How does this fragment function as the final moment in this longer poem?

Astonishingly well, as it turns out. For one thing, the image of standing in line occurs in both first and last poems. In Fragment 19, people line up around the block clutching at ‘bags, papers, proof of lack’, hoping for something. In Fragment 69, standing in line becomes a metaphor for a doomed aspirational life. We will never reach the front of the queue – it’s a ‘lie that we will be next’ – and what we possess is ‘nothing but scrawl’, paper ideals that will be destroyed at the funeral.

This fragment doesn’t end the sequence with the notion of rebirth or transcendence, but with resignation to the finality of death. The ship has reached its harbour. The funerary papers have been burned. There’s nothing left but profound sorrow.

At the launch, Eileen said, ‘I’m really a cheerful person.’ And I don’t want this blog post give the impression that We Speak of Flowers is a gloomy book.
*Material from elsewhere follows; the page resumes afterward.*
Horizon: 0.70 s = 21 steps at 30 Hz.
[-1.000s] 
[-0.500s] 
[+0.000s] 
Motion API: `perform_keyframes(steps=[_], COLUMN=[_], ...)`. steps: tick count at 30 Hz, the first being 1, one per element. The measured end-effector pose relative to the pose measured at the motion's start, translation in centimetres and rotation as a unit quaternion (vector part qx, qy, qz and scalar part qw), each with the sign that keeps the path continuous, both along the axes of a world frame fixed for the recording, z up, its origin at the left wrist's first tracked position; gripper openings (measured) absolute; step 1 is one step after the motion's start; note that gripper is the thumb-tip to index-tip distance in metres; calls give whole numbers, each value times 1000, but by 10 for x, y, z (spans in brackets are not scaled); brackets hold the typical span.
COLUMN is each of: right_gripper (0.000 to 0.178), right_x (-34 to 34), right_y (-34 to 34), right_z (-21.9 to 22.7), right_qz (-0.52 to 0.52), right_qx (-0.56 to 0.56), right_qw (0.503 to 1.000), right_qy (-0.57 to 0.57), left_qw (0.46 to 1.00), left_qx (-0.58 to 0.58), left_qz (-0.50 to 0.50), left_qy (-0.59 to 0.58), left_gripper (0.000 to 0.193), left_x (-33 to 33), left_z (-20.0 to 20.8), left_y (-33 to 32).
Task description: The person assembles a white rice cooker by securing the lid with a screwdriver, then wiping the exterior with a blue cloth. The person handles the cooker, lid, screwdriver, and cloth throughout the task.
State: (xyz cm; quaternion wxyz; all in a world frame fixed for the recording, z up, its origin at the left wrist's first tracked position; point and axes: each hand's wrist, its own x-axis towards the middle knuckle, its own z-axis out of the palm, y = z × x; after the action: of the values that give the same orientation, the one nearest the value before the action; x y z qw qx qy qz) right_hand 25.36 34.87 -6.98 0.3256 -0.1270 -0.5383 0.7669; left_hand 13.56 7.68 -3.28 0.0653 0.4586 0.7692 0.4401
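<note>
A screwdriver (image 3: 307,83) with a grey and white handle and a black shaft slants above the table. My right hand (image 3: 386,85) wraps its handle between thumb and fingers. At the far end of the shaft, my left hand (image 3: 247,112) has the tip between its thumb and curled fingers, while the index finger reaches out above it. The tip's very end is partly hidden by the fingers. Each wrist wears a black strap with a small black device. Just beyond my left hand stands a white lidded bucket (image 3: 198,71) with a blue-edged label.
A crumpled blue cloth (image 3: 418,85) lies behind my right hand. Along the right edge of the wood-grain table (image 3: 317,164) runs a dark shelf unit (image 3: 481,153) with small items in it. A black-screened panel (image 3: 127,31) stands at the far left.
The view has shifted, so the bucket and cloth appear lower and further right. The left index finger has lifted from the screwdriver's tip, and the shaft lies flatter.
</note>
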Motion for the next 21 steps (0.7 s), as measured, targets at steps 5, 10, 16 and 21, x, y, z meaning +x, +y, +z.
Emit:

On the contrary, it deals with grief, it refuses to idealise or prettify its subject, but it’s still full of colour and light and the magic of language. Maybe I can leave you with the final couplet of Fragment 34 – which in my randomised order is Nº 78, the number that I usually blog about:

death in the afternoon
wild plants still flower

I wrote this blog post on land of the Gadigal and Wangal clans of the Eora Nation, where the earth’s processes are asserting themselves in heavy downpours followed by brilliant blue skies. I acknowledge the hundred of generations of past Elders, and present Elders, of both countries, never ceded.